Photovoltaic (PV) technologies are progressing rapidly in boosting efficiency and bringing manufacturing costs down; simultaneously, their environmental indicators are also improving.

A recent lifecycle assessment (LCA) of PV technologies based on data of rooftop installations under Southern European insolation (incident solar radiation) of 1 700 kWh/m2/y found an energy payback time (EPBT ) of 1.7, 2.2, 2.7 and 1.1 years respectively for ribbon-silicon, multicrystalline silicon. monocrystalline silicon, and thin-film CdTe (cadium tellurium) systems [1]. (EPBT is the time it takes for the device to generate as much energy as had gone into producing it, see [2] Which Renewables? SiS 39).The EPBT of the CdTe PV was much smaller than the other systems although its electrical-conversion efficiency was the lowest at 9 percent, compared with 11.5 percent for ribbon, 13.2 percent for multicrystalline, and 14 percent for monocrystalline silicon.

A follow-up study updated the LCA and presented the ‘cradle-to-gate’ emissions of GHG and heavy metals of the same four commercial PV systems based on the most recent data (2004-2006) [3]. These are largely indirect emissions associated with the use of fossil fuels in the lifecycle of the PVs. Direct emissions of heavy metals from mining and smelting are also included, whereas liquid and solid wastes are for the most part being recycled, and so were not considered in the study. The choice of electricity and fuel sources is important in determining the total emissions.

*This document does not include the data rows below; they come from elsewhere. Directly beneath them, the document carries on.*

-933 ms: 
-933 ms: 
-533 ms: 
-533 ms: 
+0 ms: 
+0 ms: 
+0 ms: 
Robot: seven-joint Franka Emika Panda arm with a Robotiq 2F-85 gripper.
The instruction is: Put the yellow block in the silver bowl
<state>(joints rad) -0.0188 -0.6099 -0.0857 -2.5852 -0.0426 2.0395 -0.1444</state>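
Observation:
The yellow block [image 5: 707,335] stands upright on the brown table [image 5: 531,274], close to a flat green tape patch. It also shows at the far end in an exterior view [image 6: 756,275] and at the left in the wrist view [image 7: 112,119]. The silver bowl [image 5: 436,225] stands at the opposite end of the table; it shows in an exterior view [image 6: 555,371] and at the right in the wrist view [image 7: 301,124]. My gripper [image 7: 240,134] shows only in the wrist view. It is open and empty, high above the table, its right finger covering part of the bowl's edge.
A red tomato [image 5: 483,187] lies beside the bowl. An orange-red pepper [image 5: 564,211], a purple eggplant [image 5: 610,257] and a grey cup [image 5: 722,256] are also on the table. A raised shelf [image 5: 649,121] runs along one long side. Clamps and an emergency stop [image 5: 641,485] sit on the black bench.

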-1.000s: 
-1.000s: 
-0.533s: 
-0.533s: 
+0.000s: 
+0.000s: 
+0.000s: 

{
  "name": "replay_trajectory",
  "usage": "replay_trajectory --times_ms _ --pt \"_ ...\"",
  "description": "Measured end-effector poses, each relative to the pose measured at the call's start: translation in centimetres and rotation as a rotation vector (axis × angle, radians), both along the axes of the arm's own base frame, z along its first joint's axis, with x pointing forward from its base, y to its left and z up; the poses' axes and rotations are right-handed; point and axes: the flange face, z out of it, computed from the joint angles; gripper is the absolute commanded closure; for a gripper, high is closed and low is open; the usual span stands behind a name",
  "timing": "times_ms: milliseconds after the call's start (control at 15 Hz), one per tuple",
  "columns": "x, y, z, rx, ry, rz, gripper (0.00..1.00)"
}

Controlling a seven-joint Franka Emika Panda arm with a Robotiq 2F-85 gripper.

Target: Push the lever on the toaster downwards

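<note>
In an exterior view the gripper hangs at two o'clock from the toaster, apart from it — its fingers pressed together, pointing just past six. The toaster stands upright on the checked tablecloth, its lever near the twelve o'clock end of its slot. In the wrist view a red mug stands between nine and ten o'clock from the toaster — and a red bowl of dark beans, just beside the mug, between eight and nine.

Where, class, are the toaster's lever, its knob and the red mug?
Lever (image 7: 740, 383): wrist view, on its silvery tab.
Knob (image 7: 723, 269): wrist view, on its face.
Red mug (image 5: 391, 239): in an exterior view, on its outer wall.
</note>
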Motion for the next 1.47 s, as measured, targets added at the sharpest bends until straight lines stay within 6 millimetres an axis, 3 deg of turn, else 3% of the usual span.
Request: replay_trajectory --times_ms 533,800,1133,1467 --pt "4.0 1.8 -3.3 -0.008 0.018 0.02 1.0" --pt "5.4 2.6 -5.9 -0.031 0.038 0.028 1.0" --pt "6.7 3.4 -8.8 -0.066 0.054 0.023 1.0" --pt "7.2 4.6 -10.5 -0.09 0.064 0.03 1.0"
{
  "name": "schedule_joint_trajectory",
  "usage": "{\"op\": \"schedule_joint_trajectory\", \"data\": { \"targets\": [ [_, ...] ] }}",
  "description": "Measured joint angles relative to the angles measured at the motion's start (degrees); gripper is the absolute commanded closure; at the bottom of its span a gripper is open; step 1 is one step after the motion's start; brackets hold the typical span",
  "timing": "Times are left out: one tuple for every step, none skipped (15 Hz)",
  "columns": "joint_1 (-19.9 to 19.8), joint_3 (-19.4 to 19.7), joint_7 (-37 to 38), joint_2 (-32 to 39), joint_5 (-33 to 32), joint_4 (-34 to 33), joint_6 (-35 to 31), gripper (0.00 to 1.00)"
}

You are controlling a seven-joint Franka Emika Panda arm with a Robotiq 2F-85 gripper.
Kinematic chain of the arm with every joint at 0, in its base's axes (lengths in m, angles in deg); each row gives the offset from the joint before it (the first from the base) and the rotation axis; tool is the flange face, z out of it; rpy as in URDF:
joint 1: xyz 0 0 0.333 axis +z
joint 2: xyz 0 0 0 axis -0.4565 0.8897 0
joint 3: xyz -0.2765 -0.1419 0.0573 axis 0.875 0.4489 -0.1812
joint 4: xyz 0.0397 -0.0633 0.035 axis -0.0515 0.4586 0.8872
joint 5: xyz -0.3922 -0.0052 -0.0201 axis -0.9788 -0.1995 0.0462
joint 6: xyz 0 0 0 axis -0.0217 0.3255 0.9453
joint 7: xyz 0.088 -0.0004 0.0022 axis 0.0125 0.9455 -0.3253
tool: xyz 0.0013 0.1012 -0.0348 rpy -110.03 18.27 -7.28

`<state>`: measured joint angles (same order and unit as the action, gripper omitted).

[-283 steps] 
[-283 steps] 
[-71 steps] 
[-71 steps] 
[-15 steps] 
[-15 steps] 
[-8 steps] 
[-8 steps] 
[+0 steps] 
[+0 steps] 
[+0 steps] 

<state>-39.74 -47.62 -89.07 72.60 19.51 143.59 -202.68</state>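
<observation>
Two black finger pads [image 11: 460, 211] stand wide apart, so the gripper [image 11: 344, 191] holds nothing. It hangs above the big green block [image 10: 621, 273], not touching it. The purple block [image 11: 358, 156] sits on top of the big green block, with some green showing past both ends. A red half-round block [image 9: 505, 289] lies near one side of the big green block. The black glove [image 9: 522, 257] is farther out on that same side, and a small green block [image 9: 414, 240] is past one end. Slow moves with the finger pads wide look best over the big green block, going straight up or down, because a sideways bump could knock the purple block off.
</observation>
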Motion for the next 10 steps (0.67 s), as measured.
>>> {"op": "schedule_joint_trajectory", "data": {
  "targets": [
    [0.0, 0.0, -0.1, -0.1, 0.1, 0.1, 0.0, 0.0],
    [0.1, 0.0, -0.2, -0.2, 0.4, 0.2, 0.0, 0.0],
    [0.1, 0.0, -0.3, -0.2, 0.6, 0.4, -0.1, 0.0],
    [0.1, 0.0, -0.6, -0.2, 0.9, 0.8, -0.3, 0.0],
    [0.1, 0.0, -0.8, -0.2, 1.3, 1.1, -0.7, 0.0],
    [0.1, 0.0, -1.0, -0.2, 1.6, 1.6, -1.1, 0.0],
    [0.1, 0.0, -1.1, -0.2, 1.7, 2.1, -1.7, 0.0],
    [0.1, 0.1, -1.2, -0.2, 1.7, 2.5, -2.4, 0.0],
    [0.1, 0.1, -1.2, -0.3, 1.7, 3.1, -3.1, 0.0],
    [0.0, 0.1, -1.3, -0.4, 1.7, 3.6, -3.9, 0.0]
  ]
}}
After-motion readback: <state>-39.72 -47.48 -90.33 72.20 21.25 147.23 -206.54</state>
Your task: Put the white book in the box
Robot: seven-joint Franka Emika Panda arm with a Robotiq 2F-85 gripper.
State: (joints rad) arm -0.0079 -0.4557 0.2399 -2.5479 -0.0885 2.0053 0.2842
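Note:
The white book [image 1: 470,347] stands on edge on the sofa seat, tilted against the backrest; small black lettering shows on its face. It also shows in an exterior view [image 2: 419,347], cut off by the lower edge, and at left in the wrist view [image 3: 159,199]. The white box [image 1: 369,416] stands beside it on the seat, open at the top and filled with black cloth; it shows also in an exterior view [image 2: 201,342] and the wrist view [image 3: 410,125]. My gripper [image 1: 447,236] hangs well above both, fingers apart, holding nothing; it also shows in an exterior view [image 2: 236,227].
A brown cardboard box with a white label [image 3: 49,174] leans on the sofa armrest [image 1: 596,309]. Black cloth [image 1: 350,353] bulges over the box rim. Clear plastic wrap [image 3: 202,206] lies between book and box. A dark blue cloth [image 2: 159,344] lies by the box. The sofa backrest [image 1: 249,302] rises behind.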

For silicon PV, the data from 11 commercial European and US PV module manufacturing companies were supplemented by numbers from the literature. Each module assembly typically consists of 72 0.125 m x 0.125m solar cells with silver contacts ini front and back sides. Ethylene-vinyl acetate and glass sheets encapsulate the PV module to protect it from the elements during operation. Crystalline silicon modules typically have aluminium frames for additional strength and easy mounting.

The lifecycle of silicon PV modules start with the mining of quartz sand. The silica in the quartz sand is reduced in an arc furnace to obtain metallurgical grade silicon, which is then purified further into electronic grade or solar grade silicon.  This is done either by the Siemens process in which a reactor with silane and hydrogen gases are heated to 1 100-1 200C for growing silicon rods, or the modified Siemens process in which the silane and hydrogen gases are heated to ~800 C.

Data from CdTe PV modules in commercial production were from a manufacturing plant in Perrysburg Ohio in the United States. The typical frameless CdTe modules are 1.2 m x 0.5 m with electricity conversion efficiency of 9 percent (though this has increased to 10 percent by September 2007).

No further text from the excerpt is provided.